The invention relates generally to DASD (direct access storage device) systems, and relates more particularly to RAID (redundant array of inexpensive disks) systems, and relates most particularly to a goal of reducing to an absolute minimum the risk that information written to the drives of a RAID system could get out of synchronization without being detected and/or corrected.
It is not easy designing RAID systems. Users want RAID systems to be extremely reliable, but they also want the systems not to cost too much money. Finally they want the systems to perform well (that is, to pass data into and out of the system quickly and to provide data very soon after it is asked for).
In a RAID system it nearly always happens that if information is intended to be written to one of the disks, it is also intended that information be written to at least one more disk.
It follows automatically from the functional definitions of the various RAID levels that the RAID system must keep track of each desired group of disk-writing tasks, and must keep track of whether each particular disk-writing task within the group has been completed. This process of keeping track of groups of disk-writing tasks is typically accomplished by use of a structure which describes a parity update which is in progress, that is, an update of data (i.e. user data) and parity, usually being performed due to a host write operation or an adapter cache drain operation. For convenient reference this structure is referred to herein as a “Parity Update Footprint” or PUFP. The PUFP commonly contains information to identify the parity stripe(s) being updated such as the data disk being written, starting LBA (logical block address) and length of the operation. The PUFP must be made valid in non-volatile storage of some type before the data and parity contained in a major stripe becomes out of synchronization during the parity update process. The PUFP is invalidated once the parity update completes (i.e. the data and parity in the major stripe are once again in synchronization). Other developers of RAID systems have sometimes used the term “Stripe Lock Table Entry” or Mirror Log Entry” to denote a structure used for this purpose. The term “mirror log entry” appears in U.S. Pat. No. 5,991,804.
The designer of a RAID system will necessarily use PUFPs so that the RAID system can detect and recover from race conditions during unexpected power-off events and certain other types of failures. There is the danger that power might fail at a time when one of the disks has been written to and yet another of the disks has not yet been written to. There is also the danger that certain failures could occur which prevent a parity update from completing, much like an abnormal power-off condition. An example of such a failure would be a problem with a device bus to which several or all of the disks are attached, such as if a SCSI bus cable were to get disconnected and reconnected. In the absence of a PUFP, when the system is later powered up, the disks will not be in synchronization, that is, some will contain old data and others will contain new data. Subsequent reads from the disks will run the risk of being incorrect or out of date without the RAID system detecting this condition.

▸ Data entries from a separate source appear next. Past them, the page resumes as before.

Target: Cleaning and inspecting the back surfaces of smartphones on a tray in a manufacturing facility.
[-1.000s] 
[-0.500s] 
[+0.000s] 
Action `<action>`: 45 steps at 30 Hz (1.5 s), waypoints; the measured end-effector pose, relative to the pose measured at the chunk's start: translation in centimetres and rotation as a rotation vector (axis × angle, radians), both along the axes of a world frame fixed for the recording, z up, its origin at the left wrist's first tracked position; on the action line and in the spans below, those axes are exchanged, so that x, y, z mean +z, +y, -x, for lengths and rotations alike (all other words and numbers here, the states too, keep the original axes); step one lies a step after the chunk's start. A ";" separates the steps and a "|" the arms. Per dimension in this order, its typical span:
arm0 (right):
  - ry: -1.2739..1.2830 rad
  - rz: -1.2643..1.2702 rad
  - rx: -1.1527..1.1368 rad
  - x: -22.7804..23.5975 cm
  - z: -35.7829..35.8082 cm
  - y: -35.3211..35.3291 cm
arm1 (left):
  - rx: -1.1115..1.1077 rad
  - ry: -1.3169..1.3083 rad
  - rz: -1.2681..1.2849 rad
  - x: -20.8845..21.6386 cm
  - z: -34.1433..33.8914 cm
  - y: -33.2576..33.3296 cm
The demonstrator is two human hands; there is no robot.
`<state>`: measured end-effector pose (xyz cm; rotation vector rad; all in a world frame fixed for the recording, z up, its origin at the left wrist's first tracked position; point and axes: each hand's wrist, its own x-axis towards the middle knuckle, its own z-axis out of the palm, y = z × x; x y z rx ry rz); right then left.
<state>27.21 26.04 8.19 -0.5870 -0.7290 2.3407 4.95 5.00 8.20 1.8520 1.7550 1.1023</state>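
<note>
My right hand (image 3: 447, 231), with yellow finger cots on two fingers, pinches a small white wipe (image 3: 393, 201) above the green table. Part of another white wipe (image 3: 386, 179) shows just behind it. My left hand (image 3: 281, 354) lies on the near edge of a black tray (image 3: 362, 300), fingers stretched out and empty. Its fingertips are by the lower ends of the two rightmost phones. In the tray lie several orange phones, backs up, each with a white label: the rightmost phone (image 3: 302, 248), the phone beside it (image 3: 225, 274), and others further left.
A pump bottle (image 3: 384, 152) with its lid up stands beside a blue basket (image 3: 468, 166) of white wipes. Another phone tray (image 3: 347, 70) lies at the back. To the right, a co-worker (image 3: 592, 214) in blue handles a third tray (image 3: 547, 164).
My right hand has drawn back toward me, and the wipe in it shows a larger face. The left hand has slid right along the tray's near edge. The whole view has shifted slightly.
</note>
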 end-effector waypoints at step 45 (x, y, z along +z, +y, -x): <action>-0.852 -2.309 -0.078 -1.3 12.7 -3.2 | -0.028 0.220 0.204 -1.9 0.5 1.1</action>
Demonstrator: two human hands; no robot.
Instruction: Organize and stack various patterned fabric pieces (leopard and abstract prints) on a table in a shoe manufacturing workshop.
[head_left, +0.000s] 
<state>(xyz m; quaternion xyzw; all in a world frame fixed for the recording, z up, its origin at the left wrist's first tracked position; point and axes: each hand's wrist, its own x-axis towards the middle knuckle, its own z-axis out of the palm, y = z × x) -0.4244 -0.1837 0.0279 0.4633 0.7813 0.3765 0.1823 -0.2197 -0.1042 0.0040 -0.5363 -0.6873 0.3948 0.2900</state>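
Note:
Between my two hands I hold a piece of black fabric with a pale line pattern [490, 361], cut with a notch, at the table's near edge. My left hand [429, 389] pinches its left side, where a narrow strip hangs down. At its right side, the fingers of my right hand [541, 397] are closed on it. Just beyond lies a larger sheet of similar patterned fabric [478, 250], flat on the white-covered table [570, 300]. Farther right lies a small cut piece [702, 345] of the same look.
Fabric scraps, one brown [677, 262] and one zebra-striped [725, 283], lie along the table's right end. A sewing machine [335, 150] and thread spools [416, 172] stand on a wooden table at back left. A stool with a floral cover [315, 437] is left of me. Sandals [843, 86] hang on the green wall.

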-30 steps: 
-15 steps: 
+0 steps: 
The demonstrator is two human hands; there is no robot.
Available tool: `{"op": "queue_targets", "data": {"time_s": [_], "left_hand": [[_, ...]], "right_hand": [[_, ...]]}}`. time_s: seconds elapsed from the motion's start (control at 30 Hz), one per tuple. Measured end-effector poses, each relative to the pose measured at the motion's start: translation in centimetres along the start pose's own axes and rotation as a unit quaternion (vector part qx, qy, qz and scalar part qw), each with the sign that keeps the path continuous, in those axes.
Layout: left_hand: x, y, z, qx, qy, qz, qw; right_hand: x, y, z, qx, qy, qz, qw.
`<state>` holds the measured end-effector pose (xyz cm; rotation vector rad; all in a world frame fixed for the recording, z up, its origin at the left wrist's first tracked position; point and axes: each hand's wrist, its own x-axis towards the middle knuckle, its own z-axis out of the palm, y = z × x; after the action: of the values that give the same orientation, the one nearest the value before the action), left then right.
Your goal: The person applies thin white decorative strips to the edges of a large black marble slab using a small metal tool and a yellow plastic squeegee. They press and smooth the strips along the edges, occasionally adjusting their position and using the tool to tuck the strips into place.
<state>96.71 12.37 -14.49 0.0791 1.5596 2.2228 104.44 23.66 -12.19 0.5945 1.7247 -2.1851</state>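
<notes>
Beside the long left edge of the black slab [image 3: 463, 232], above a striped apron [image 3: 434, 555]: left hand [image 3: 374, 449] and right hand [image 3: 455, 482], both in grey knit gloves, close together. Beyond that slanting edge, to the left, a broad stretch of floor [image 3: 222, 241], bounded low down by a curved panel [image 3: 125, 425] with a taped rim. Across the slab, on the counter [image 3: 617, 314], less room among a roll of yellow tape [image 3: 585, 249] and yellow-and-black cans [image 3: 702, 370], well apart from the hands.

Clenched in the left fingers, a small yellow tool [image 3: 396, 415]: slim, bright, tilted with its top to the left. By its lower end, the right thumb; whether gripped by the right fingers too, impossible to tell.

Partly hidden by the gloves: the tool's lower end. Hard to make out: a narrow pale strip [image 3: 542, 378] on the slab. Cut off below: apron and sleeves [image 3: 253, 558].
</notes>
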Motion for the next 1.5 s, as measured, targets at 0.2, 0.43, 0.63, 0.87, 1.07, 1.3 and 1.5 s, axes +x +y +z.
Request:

PUFPs are necessary for many RAID levels such as RAID 5 and RAID 6 to ensure that the adapter can detect and/or recover from failures or abnormal power-off conditions during a parity update, which could leave the data and parity in a major stripe out of synchronization with each other and result in data integrity problems. RAID 1 may also use the same mechanism since it is desirable to detect and/or recover when mirror synchronization is lost, for example, during a power off during a write operation which writes the data to both mirrored disks.
The usual implementation of a PUFP is to store it in nonvolatile RAM in a RAID adapter. With the PUFP stored in nonvolatile RAM (e.g. battery-backed static RAM or DRAM) then the RAID system could be suddenly powered down, and then later powered on again, and part of the power-on process can be a check of the nonvolatile RAM to see if there are any PUFPs that had not been invalidated. If there is a PUFP that has not been invalidated, the system knows that at least one disk-writing operation did not finish. This detects such a condition. In addition the PUFP permits finishing the hitherto-unfinished disk-writing operation (assuming the drive that was being written to has not failed), whereby the PUFP can be invalidated, and this recovers from the failure.
Nonvolatile RAM costs money, and the battery that makes the RAM nonvolatile does not last forever. What's more, it is not easy to predict exactly when a battery will fail. This means that the prior-art approach of storing PUFPs in nonvolatile RAM has drawbacks.
Another drawback of some prior-art RAID systems stems from the fact that to solve some other problems, the designer may have chosen to use an N-way RAID adapter configuration (i.e. clustered configuration). This is a configuration in which multiple (two or more) RAID adapters are attached to a common set of disk drives. These RAID adapters may exist in different host systems, physically separated from one another, and on very different power boundaries. In such an environment, it is a common expectation that if one adapter (or the system in which it is located) fails, another adapter can take over the operation of the disks (and RAID arrays) and continue to provide access to the data on the disk drives. But the decision to employ such a configuration, while reducing the risk of loss of data due to certain types of failures, gives rise to new failure modes.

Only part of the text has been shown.